*WHAT IS REQUIRED:* No picture belongs in the answer, which must hold exactly the lines from the one with "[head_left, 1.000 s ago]" through the final line below.
● ● ● ●
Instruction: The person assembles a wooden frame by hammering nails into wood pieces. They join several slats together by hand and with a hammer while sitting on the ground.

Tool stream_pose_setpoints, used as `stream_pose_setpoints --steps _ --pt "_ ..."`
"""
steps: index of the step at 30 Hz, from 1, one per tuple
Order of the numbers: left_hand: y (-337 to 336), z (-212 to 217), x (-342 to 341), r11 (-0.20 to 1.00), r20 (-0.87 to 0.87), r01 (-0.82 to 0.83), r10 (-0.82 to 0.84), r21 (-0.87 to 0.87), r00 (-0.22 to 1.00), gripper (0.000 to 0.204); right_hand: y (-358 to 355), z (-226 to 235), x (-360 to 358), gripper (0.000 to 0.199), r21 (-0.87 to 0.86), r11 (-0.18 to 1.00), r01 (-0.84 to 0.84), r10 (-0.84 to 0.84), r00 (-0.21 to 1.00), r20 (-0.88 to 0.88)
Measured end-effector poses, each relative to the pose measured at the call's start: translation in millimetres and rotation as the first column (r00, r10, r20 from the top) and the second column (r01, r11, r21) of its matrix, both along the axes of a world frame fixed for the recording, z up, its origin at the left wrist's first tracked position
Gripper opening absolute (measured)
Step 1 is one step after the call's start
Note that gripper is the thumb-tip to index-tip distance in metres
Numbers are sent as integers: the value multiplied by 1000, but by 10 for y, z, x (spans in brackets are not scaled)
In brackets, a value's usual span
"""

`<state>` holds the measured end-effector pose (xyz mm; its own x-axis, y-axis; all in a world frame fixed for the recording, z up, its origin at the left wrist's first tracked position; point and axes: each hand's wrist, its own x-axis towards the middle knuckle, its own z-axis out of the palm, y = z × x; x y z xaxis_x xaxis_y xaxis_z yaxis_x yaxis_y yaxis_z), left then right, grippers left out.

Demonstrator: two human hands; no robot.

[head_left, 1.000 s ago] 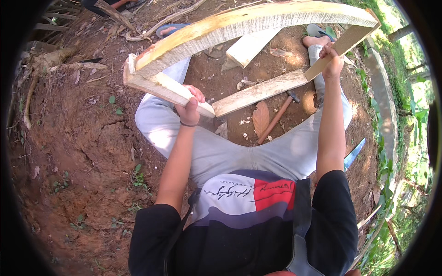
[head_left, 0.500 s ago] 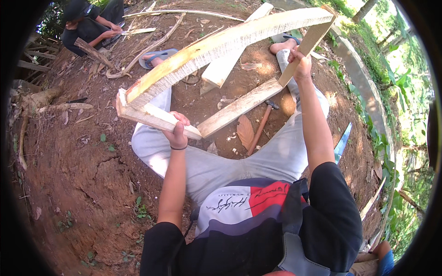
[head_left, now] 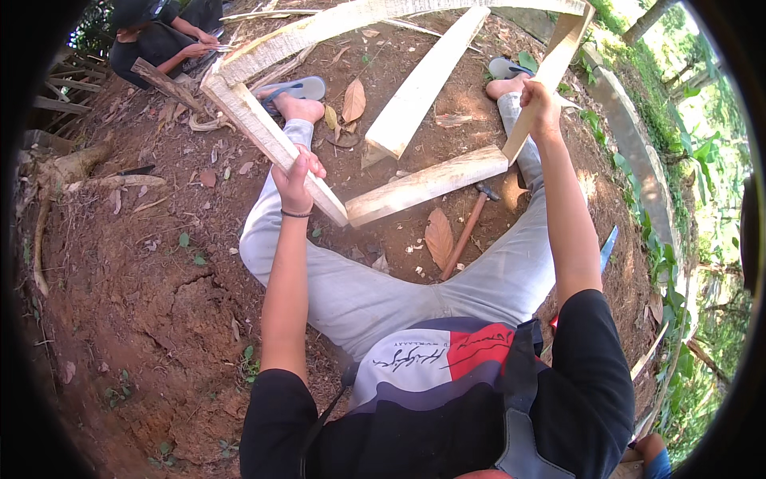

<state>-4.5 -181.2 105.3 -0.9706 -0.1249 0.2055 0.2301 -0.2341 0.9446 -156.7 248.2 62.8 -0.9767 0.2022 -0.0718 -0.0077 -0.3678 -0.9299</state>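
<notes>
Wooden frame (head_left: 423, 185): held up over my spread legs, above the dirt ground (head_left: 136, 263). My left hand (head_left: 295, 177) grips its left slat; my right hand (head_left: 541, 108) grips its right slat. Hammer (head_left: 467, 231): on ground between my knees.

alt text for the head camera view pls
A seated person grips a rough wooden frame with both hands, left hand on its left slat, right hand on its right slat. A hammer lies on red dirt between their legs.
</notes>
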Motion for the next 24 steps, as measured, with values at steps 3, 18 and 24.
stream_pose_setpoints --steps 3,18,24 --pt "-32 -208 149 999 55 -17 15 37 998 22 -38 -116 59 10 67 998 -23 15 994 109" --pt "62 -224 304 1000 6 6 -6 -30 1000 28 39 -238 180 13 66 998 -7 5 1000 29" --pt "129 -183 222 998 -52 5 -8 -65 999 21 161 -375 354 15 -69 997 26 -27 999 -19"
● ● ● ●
*ANSWER FOR THIS EXERCISE:*
[head_left, 1.000 s ago] 
[head_left, 0.500 s ago] 
[head_left, now] 

<state>-4.5 -181.2 105.3 -0.9706 -0.1249 0.2055 0.2301 -0.2341 0.9446 -156.7 248.2 62.8 -0.9767 0.2022 -0.0718 -0.0077 -0.3678 -0.9299</state>
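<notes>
Wooden frame (head_left: 423, 185): held up over my spread legs, above the dirt ground (head_left: 136, 263). My left hand (head_left: 295, 177) grips its left slat; my right hand (head_left: 541, 108) grips its right slat. Hammer (head_left: 467, 231): on ground between my knees.

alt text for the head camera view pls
A seated person grips a rough wooden frame with both hands, left hand on its left slat, right hand on its right slat. A hammer lies on red dirt between their legs.
</notes>
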Motion for the next 24 steps, as measured, with values at steps 3, 18 and 24.
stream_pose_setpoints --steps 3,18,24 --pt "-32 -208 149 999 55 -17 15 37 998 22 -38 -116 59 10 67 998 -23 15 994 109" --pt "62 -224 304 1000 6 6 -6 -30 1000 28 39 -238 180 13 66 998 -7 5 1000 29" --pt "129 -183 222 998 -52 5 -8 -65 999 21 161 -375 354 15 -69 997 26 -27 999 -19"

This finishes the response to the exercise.